Kahlon has taken steps to deter people from buying homes for investment and launched the Mahir Lemishktaken (Buyer’s Price) plan to sell state land at a discount to developers. But the IMF said the measures wouldn’t have a long-term effect.
“Although recent tax measures may dampen price rises in the near term owing to investor sales, without a supply change the price trend is unlikely to be altered significantly,” the report said. “The Buyer’s Price scheme helps households purchase a first house, yet it benefits relatively few households that win a lottery, and comes at significant off-budget fiscal cost.”
It urged incentives for municipalities to release more land for residential construction, faster construction approvals and better public transportation to alleviate pressure for housing in the center of the country.

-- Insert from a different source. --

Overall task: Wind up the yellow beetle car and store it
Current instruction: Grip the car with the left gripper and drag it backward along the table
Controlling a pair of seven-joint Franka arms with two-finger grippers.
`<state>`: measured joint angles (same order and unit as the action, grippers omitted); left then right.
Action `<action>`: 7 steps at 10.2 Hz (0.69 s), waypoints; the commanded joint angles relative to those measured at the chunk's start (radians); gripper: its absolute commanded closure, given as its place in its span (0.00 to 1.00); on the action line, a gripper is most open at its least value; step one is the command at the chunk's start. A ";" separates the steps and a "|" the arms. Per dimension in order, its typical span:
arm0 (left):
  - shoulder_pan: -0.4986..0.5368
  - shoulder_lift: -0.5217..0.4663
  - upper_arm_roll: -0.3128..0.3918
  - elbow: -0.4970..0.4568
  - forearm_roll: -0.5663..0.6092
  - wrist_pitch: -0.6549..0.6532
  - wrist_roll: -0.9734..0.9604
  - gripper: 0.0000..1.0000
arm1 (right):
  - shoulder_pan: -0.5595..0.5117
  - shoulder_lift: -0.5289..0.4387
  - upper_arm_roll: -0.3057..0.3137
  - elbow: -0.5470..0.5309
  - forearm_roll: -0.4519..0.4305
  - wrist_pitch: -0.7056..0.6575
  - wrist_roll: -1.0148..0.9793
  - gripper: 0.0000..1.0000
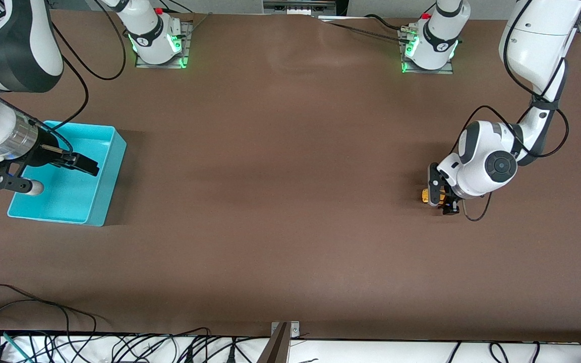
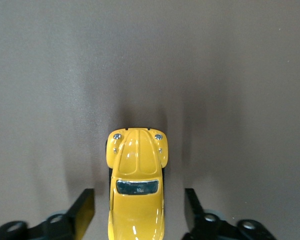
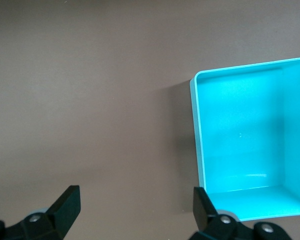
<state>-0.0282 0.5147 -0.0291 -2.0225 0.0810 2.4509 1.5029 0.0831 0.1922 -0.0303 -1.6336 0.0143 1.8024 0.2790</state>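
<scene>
The yellow beetle car (image 1: 425, 195) stands on the brown table at the left arm's end. In the left wrist view the yellow beetle car (image 2: 136, 185) lies between the two black fingers, with a gap on each side. My left gripper (image 1: 441, 197) is low at the table, open around the car (image 2: 139, 200) and not touching it. My right gripper (image 1: 82, 164) is open and empty, up in the air at the teal bin (image 1: 113, 166). In the right wrist view the right gripper (image 3: 135, 205) is over bare table beside the bin's rim (image 3: 196, 130).
The teal bin is empty and stands at the right arm's end of the table. Both arm bases (image 1: 157, 40) stand along the table's edge farthest from the front camera. Cables (image 1: 119, 348) lie along the edge nearest to the front camera.
</scene>
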 commanded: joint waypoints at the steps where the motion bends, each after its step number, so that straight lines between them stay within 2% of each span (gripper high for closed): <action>1: 0.010 -0.018 -0.005 -0.018 0.033 0.002 0.025 0.92 | 0.004 0.001 -0.002 0.009 -0.013 -0.011 0.012 0.00; 2: 0.010 -0.018 -0.003 -0.018 0.033 0.000 0.025 0.96 | 0.003 0.001 -0.002 0.011 -0.013 -0.011 0.012 0.00; 7: 0.020 -0.005 -0.003 -0.013 0.033 -0.012 0.030 0.94 | 0.001 0.003 -0.005 0.009 -0.016 -0.009 0.012 0.00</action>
<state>-0.0267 0.5140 -0.0289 -2.0224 0.0810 2.4493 1.5183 0.0826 0.1924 -0.0315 -1.6336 0.0138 1.8022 0.2790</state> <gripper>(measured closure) 0.551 0.000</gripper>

Israeli gross domestic product grew a strong 3.8% last year, boosted by a surge in car imports and record-low unemployment. The IMF said it expects GDP to continue growing at around 3% in the medium term but added it saw “significant risks” from regional tensions and the risk of slowing economies in Israel’s main export markets. It also expressed worry about bottlenecks creating by low labor participation rates and productivity for Arabs and ultra-Orthodox Jews.

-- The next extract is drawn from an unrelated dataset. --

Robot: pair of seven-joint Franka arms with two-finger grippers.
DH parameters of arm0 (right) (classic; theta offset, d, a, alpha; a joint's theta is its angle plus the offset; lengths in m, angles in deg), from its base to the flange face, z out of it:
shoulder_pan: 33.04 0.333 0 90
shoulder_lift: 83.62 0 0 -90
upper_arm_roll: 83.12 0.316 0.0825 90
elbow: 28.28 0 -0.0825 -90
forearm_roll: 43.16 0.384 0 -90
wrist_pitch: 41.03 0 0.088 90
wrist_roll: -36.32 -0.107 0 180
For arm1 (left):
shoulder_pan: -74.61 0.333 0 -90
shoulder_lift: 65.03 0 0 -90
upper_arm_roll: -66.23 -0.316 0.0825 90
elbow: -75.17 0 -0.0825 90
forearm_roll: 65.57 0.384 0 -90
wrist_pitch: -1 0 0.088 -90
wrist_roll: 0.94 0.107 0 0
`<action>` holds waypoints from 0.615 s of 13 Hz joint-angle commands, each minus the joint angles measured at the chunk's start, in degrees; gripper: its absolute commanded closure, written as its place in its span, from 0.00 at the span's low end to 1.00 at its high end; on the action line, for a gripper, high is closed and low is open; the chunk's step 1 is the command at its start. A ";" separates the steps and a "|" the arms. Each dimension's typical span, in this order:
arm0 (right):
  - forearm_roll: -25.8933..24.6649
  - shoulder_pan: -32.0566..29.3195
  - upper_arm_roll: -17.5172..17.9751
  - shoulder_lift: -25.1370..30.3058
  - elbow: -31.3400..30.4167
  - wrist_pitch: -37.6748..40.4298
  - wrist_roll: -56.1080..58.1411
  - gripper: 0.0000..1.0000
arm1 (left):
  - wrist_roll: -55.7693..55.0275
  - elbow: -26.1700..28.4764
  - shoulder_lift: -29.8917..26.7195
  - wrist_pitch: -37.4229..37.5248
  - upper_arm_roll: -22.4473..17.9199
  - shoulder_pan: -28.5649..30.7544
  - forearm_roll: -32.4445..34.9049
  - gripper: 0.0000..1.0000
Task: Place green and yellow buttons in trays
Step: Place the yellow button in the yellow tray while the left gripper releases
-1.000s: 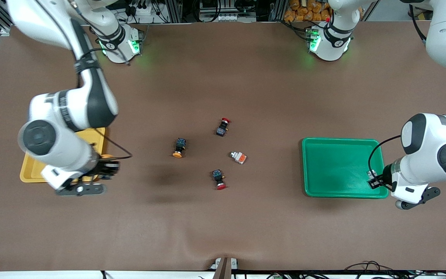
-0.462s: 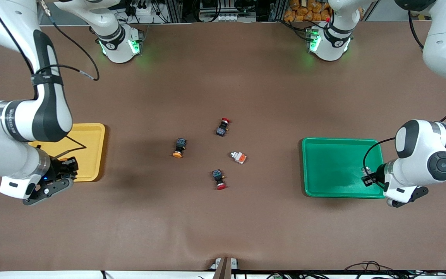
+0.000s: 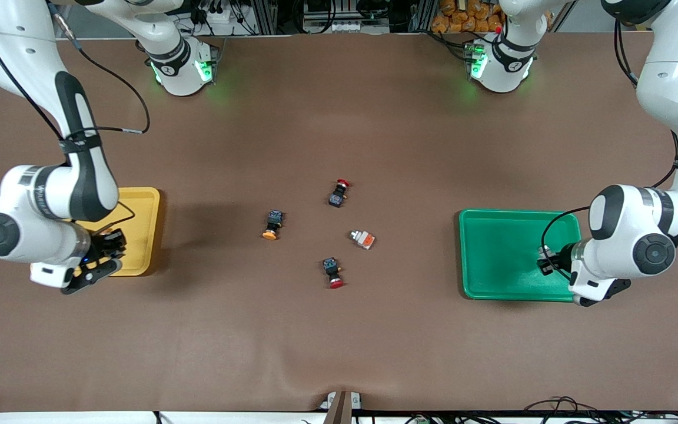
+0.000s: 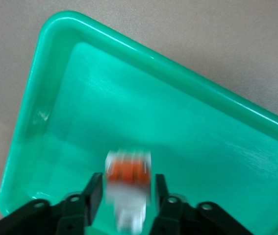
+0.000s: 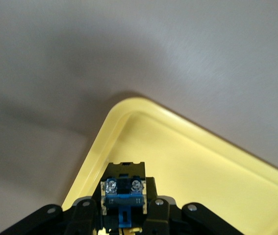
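Over the green tray, the left pincer is letting a pale button drop in. Over the yellow tray, the right pincer is squeezing a dark button, ready to drop it.

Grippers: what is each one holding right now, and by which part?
Right gripper grips a dark switch by its body sides, over the yellow tray. Pale switch sits blurred between the left gripper's jaws over the green tray; hold unclear.
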 commanded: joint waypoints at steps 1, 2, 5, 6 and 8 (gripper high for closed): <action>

Kahlon has cut taxes and has said he is weighing further reductions this year as a surge in tax revenues enables the government to end the year with a lower-than-expected deficit and a drop in debt relative to GDP.
But IMF officials issued a warning about fiscal policy, saying that preexisting spending commitments spell budget deficits rising to about 3% of GDP in coming years. As a result, Israel’s debt-to-GDP ratio, which has been falling, is now projected to rise 1.5 percentage points in the next five years, “to a level that exceeds the advanced economy median.”

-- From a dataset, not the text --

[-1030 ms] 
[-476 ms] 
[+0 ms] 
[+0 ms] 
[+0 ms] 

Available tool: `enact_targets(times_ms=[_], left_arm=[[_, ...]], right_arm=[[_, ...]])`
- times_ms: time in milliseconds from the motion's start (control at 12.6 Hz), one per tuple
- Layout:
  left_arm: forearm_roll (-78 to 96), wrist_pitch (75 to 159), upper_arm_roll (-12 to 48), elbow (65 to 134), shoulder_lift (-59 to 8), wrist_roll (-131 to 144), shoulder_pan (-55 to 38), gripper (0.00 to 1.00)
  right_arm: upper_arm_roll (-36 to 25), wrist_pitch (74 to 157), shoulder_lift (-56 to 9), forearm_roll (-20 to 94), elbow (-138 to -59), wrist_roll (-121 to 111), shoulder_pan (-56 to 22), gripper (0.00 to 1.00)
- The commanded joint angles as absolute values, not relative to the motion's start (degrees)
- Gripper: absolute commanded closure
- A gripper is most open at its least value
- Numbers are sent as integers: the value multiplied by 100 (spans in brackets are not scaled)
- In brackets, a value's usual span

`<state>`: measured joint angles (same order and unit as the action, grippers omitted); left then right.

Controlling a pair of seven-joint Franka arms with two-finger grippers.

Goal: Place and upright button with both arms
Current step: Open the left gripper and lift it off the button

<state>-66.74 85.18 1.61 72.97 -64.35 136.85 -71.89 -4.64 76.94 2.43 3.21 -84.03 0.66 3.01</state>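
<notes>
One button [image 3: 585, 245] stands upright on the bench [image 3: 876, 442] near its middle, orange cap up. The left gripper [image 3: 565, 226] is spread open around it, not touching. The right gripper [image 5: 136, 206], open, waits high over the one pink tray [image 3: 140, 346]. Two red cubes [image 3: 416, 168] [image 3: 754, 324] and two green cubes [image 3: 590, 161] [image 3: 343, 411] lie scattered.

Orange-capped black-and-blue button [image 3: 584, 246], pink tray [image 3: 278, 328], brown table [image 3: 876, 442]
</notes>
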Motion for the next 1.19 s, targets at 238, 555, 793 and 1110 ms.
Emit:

The IMF made special mention of the need to raise the skills and training of Israel’s Haredi and Arab populations, noting that while they comprise 26% of the population they account for 43% of primary school children and will make up a bigger part of the workforce in the future.
Spending on program to train Haredi men and Israeli-Arab women — the two main problem areas — is just 0.2% of GDP, which is insufficient to solve the problem. While Israel’s minimum wage has risen to among the highest in the developed world, relative to average wages, more work should be done to promote negative income tax to help the poor, the IMF said.